Just like failing tests, flaky tests indicate that something might be wrong with the user-facing behavior of your product. It is important to track and fix them as soon as possible. Gradle Enterprise 2020.2 features test analysis improvements that streamline test debugging and root cause identification. They include:
- A redesigned test result view that provides quick access to relevant contextual information such as recent test history, and other failed/flaky tests from the same build
- Colocation of all executions of a single test to make output and exception comparisons simpler
- Stacktrace analysis that shows only stackframes relevant to the current context
In this post, we will explore each of these improvements in detail by debugging a real flaky test in Gradle’s own build.
Investigating a spike in flaky tests
Gradle is used by millions of developers, so it’s especially important that we fix flaky tests before they start causing you build failures. During the Gradle 6.4 release candidate cycle, I discovered a concerning spike in flaky tests using the recently-introduced Tests Dashboard.
The Tests Dashboard lists the test classes that report the most flaky outcomes. I start my investigation by choosing the top one in the list which is much flakier than others.
Looking at the outcome history for this test, I can see that it was introduced within the past week and was flaky from the start. These are exactly the kinds of things we want to catch early, so I start investigating immediately.
Flaky test analysis
From the test history, I click the most recent flaky test result and the revamped test result page in the build scan is presented.
I can see the relevant part of the test name right at the top with some contextual information underneath. One thing that catches my attention immediately is that this is not the only flaky test in this build. Perhaps tests are interfering with one another, so I click “2 flaky” to see which tests were flaky.
There’s definitely something here. I go back to the test in question to take a deeper look.
Next, I see that this test was executed two times: the first execution failed and the second passed.

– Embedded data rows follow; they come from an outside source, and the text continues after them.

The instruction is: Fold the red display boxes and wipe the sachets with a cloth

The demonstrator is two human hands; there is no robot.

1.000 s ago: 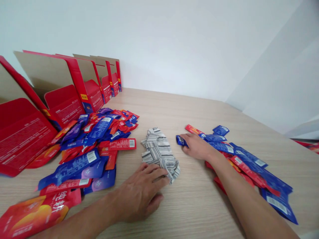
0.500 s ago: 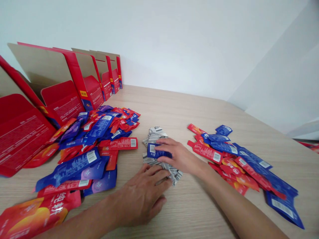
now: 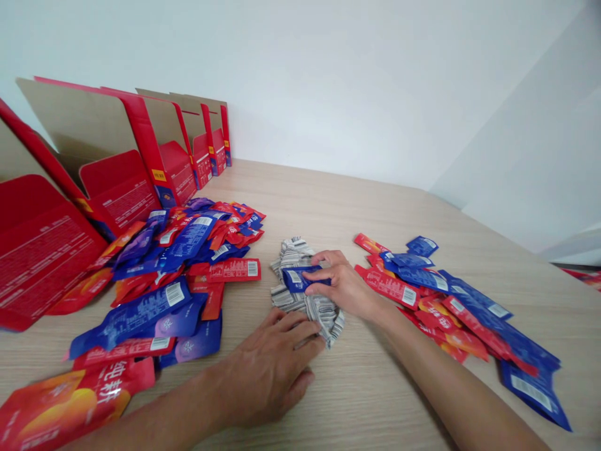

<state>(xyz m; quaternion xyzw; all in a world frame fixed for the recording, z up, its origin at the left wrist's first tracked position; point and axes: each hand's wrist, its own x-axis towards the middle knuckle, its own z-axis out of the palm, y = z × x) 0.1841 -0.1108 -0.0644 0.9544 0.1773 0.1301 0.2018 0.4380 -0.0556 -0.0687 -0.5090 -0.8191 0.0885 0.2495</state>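
Note:
A small blue packet with a white barcode label lies on a crumpled grey-and-white striped cloth at mid-table. My right hand pinches the packet's right side between thumb and fingers. My left hand rests at the cloth's near edge, fingers stretched out and slightly spread, fingertips touching the fabric; it holds nothing. Right of the cloth lies a loose row of red and blue packets, among them a red packet close to my right wrist.
A heap of red, blue and purple packets covers the left of the table. Behind it stand several opened red cardboard boxes in a row. A pale wall rises behind the wooden tabletop.
The fingers of my right hand have gone from lying flat over the blue packet to pinching it, and the packet's right side now bends up slightly. My left hand has stayed put.

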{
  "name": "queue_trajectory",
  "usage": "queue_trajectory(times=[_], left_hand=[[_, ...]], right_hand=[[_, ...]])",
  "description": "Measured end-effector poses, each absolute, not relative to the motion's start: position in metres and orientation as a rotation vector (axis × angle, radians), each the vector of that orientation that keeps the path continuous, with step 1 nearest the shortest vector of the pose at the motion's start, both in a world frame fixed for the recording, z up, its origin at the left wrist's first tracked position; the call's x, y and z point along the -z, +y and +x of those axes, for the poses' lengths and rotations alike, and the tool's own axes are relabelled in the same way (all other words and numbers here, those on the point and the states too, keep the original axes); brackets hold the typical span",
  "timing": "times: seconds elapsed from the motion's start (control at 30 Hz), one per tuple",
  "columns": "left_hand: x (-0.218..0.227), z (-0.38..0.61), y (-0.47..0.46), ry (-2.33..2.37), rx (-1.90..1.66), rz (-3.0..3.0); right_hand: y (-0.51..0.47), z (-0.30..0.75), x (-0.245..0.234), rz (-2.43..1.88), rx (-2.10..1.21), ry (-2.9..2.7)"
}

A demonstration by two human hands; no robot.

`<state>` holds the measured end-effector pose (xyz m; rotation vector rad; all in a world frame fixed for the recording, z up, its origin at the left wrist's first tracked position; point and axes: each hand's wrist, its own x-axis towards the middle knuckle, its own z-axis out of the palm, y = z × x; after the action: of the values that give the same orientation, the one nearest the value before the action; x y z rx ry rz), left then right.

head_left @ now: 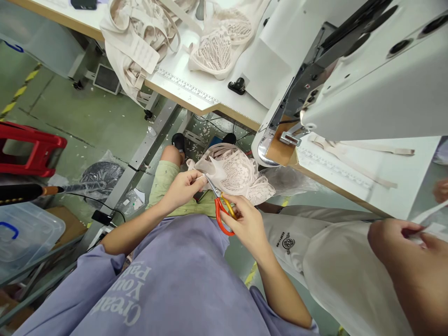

I scroll down to the test output to see if I can figure out where it failed.
Then I click the arrow next to the test execution header to scroll to the next execution to see how the output differs.
I notice here that the “Calculating task graph…” line is at the end of the passed execution, but at the beginning of the failed execution. The passed execution was also much quicker than the failed one. I note these irregularities in case they are helpful with root cause identification.
I’m ready to start investigating the code, so I scroll to the root exception of the failing test.
The summarized stacktrace shows that
AbstractUndeclaredBuildInputsIntegrationTest is related to this failure. I discover that several test classes extend this class, and all of them have reported flaky results recently.
I reach out to the team with the evidence I’ve collected. After a short while, we discover and fix a test that wasn’t properly cleaning up; since that time we’ve seen a sharp decrease in the number of flaky tests.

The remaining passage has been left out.